La beauté et la particularité du cinéma québécois résident souvent dans l’intimité qui se crée entre les créateurs et ceux qui se rendent disponible à leurs oeuvres. Cette intimité se fera assurément ressentir chez les cinéphiles qui pourront accueillir chez eux (et en eux) le tout récent film Vacarme, disponible depuis quelques jours, sur la plateforme de diffusion en ligne Crave.
Le premier long métrage de Neegan Trudel avait été présenté en première mondiale au Festival Cinémania le 10 novembre dernier. En dépit des conditions actuelles assez décevantes, notamment pour le milieu culturel, Vacarme rejoindra quand même les amateurs de cinéma sur le petit écran cet automne.
Ce drame social traite de façon brute et sensible le thème assez peu fréquemment exploité de la protection de la jeunesse au Québec. Émilie, 13 ans, interprétée par la toute jeune et brillante actrice Rosalie Pépin, traverse divers jalons de son enfance atypique alors qu’elle est abandonnée perpétuellement par sa mère, jouée par Sophie Desmarais. Négociant avec ses propres limites, celles des autres et celles du système, la jeune adolescente s’accroche à sa passion, la musique, pour garder la tête hors de l’eau.

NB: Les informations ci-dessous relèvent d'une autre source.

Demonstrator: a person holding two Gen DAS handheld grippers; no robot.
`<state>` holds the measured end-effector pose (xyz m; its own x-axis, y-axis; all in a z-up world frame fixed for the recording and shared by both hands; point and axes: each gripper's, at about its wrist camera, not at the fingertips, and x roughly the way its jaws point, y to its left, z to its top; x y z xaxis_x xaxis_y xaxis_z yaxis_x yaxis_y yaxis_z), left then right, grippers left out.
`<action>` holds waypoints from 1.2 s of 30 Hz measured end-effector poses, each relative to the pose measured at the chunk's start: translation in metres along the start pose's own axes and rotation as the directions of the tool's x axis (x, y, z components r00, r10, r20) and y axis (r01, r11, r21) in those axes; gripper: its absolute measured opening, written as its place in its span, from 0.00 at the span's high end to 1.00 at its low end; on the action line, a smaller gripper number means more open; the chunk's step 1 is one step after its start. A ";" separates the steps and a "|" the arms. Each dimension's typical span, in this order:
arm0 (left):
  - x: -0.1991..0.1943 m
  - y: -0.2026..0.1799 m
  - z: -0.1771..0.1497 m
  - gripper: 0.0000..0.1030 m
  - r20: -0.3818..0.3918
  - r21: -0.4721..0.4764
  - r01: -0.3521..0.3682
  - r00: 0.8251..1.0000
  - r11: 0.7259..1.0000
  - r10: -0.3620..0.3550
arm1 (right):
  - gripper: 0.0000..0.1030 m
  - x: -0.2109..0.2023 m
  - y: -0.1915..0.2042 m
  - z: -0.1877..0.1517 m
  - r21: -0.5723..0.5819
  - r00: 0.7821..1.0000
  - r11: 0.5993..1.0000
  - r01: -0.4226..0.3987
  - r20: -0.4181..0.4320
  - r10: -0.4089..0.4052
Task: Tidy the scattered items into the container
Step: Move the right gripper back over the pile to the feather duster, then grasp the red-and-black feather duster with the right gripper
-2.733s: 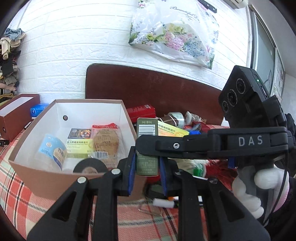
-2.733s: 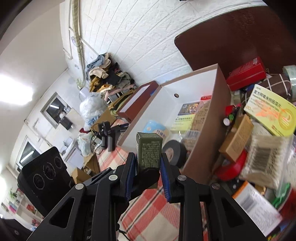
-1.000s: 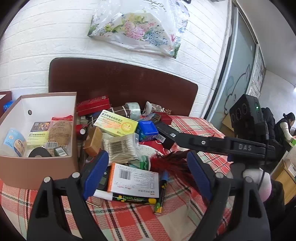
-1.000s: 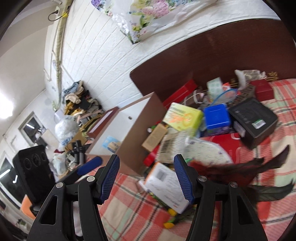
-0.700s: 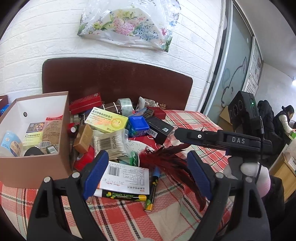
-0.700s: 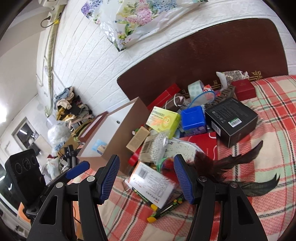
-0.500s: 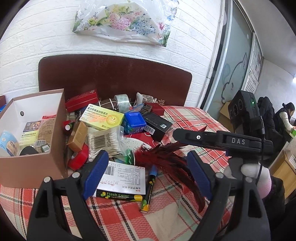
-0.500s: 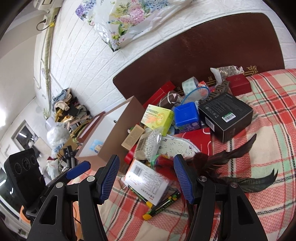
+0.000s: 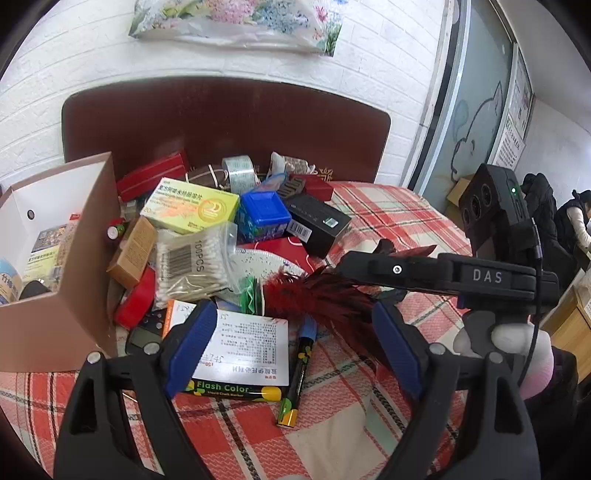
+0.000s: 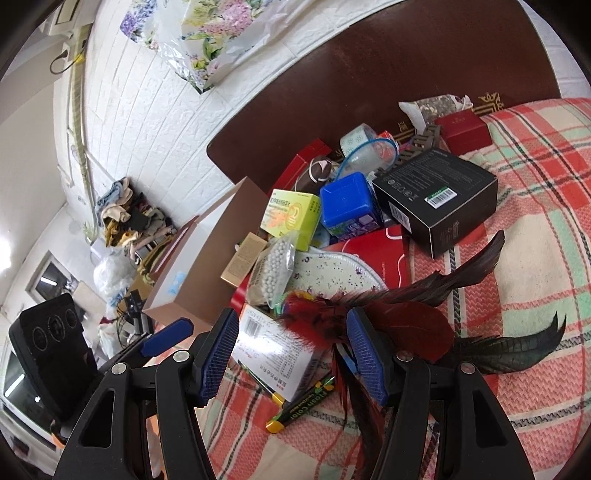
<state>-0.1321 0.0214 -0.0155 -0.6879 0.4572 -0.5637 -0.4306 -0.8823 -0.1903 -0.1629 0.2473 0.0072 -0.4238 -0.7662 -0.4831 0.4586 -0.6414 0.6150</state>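
So the thing everything hangs on right now is the white-topped marker box [image 9: 236, 354] with "Flash Color" on its edge; it lies flat on the plaid cloth [image 9: 332, 435] straight ahead of and below my left gripper [image 9: 291, 347], its left end behind the left blue pad, while the rest of that wide gap frames a loose marker pen [image 9: 299, 369] and the red feather duster [image 9: 325, 295]; nothing is pinched, jaws spread wide and empty; the box's long axis runs roughly across the gap rather than along the fingers, so I reckon I'd have to take it across its short side or roll the wrist a bit. My right gripper [image 10: 291, 354] is also parted with nothing clamped, narrower than the left; in its view the feathers poke up between the pads without being squeezed and the same box [image 10: 280, 354] peeks out just beyond the left pad; honestly both hands look about equally near, left maybe better lined up. The container, a brown cardboard box [image 9: 55, 314] with a white inside, sits to the left of the pile, touching the clutter, already holding a few items; behind it all there's a dark headboard [image 9: 221, 122], white brick wall [image 9: 92, 55] with a flowery bag [image 9: 236, 18] hanging; people sit off to the far right.
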 end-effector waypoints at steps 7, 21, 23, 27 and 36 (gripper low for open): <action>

Jouant avec les codes de son nouveau milieu alors qu’elle loge dans un foyer de groupe, Émilie se lie rapidement d’amitié avec Ariel, personnage incarné par Kelly Dépeault (La déesse des mouches à feu) et comprend à ses propres dépens qu’elle a une propension à se plaire et à se perdre, bien malgré elle, dans des relations toxiques et abusives.

À l’image de sa relation avec sa mère Karine, artiste instable et toxique, Émilie apprivoise la vie de façon tumultueuse et souvent vertigineuse. Elle ère dans un grand vacarme, comme dans le grand désordre de sa vie et y perd complètement ses repères, qui étaient déjà assez peu lumineux. Le film évoque un vacarme qui se manifeste parfois aussi en un grand silence. Le silence de l’isolement, de la peur et de la faim au sens propre et figuré. Vacarme traduit bien la réalité crève-coeur de l’abandon et la grande solitude que vivent ces enfants victimes, de façon crue, mais sensible et troublante, mais incarnée.
La période dans laquelle nous nous trouvons est sans doute particulièrement difficile pour les enfants en situation d’abandon et victimes de violence ou de négligence. Cette œuvre est donc non seulement bien ficelée et poignante, mais elle en est aussi une qui s’avère nécessaire et éclairante.